41.8837713 -87.6405031


In [166]:
search_query = 'CTA'
url = 'https://api.foursquare.com/v2/venues/search?client_id={}&client_secret={}&ll={},{}&v={}&query={}&radius={}&limit={}'.format(CLIENT_ID, CLIENT_SECRET, latitude, longitude, VERSION, search_query, radius, LIMIT)

In [167]:
search_query = 'Fast food'
url2 = 'https://api.foursquare.com/v2/venues/search?client_id={}&client_secret={}&ll={},{}&v={}&query={}&radius={}&limit={}'.format(CLIENT_ID, CLIENT_SECRET, latitude, longitude, VERSION, search_query, radius, LIMIT)


In [168]:
CTAresults = requests.get(url).json()

In [169]:
FFresults = requests.get(url2).json()

In [170]:
CTAven = CTAresults['response']['venues']
FFven = FFresults['response']['venues']

CTAdf = pd.json_normalize(CTAven)
FFdf = pd.json_normalize(FFven)

CTAbus = CTAdf[CTAdf['name'].str.contains("Bus")]
CTAtrain = CTAdf[~CTAdf['name'].str.contains("Bus|bus")]

In [171]:
def filter_dataframe(df):

    # keep only columns that include venue name, and anything that is associated with location
    filtered_columns = ['name', 'categories'] + [col for col in df.columns if col.startswith('location.')] + ['id']
    dataframe_filtered = df.loc[:, filtered_columns]
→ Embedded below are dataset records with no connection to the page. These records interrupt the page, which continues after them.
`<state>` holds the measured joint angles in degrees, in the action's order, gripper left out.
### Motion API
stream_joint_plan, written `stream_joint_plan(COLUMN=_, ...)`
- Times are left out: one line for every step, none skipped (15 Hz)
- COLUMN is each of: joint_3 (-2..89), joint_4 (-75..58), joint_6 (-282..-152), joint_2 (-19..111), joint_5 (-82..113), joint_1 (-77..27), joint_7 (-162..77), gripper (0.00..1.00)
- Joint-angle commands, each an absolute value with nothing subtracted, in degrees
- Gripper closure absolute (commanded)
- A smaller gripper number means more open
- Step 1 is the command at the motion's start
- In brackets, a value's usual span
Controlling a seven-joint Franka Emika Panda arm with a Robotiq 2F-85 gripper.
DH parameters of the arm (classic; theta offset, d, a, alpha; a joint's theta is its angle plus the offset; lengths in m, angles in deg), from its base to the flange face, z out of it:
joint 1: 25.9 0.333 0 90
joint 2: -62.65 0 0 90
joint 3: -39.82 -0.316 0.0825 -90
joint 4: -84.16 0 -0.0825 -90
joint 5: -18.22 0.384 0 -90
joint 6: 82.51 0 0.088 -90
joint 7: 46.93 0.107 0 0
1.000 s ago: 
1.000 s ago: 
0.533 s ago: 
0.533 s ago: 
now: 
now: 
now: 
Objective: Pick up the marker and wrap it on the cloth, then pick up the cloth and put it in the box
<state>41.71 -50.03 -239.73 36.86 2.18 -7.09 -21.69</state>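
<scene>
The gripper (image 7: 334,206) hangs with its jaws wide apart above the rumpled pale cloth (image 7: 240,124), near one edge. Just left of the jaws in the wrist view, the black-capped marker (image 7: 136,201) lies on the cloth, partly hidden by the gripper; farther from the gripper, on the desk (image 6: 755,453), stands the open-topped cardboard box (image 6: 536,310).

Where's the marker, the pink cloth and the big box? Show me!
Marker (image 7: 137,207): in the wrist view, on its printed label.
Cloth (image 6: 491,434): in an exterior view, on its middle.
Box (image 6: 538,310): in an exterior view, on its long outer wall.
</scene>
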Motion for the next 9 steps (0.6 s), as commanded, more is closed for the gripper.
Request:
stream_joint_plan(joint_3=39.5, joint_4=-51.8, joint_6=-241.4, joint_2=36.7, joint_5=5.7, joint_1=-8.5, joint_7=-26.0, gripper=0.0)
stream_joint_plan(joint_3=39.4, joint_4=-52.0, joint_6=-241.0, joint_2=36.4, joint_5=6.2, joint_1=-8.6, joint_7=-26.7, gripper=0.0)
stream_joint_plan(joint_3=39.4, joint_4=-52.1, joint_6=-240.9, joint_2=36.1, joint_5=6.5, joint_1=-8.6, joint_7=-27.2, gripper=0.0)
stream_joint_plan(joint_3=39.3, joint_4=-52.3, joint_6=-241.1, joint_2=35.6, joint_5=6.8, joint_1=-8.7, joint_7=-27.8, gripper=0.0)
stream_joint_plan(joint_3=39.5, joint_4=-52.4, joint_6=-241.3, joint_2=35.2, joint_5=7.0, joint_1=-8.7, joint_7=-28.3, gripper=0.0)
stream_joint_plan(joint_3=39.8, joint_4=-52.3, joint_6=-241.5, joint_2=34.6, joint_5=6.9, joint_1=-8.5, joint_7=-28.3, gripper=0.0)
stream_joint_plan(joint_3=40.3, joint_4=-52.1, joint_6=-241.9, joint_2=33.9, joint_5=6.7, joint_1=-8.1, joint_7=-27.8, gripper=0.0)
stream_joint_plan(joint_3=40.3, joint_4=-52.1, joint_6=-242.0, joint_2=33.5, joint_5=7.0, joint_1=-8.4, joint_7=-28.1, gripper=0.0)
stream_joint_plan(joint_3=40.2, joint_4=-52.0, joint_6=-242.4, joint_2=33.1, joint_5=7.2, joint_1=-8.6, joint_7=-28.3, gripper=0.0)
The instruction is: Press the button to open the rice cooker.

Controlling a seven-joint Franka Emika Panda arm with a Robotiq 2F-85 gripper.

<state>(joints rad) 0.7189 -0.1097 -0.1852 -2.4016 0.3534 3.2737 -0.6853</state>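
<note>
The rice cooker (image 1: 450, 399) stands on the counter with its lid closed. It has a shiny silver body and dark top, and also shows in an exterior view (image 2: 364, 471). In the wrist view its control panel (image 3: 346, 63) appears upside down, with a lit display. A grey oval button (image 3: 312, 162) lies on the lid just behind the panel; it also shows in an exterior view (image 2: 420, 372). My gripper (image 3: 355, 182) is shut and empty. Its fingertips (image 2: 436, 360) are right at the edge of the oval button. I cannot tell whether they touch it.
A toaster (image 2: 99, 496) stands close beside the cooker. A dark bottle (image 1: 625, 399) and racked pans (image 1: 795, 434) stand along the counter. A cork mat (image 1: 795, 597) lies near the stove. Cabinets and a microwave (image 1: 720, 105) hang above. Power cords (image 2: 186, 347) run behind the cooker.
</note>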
    # function that extracts the category of the venue
    def get_category_type(row):
            try:
                categories_list = row['categories']
            except:
                categories_list = row['venue.categories']
        
            if len(categories_list) == 0:
                return None
            else:
                return categories_list[0]['name']

    # filter the category for each row
    dataframe_filtered['categories'] = dataframe_filtered.apply(get_category_type, axis=1)

    # clean column names by keeping only last term
    dataframe_filtered.columns = [column.split('.')[-1] for column in dataframe_filtered.columns]

    return dataframe_filtered

In [172]:
Busdf = filter_dataframe(CTAbus)
Traindf= filter_dataframe(CTAtrain)
FastFooddf = filter_dataframe(FFdf)

In [173]:
myMap = folium.Map(location = [Traindf['lat'].iloc[0],Traindf['lng'].iloc[0]], zoom_start= 15)
myFoodMap = folium.Map(location = [Traindf['lat'].iloc[0],Traindf['lng'].iloc[0]], zoom_start= 15)
for i in range(0, len(Traindf)):
    folium.CircleMarker([Traindf['lat'].iloc[i],Traindf['lng'].iloc[i]], radius = 5, color = 'blue', fill = True, fill_color='blue', popup=Traindf['name'].iloc[i]).add_to(myMap)

for i in range(0, len(Busdf)):
    folium.CircleMarker([Busdf['lat'].iloc[i],Busdf['lng'].iloc[i]], radius = 3, color = 'red', fill = True, fill_color='red', popup=Busdf['name'].iloc[i]).add_to(myMap)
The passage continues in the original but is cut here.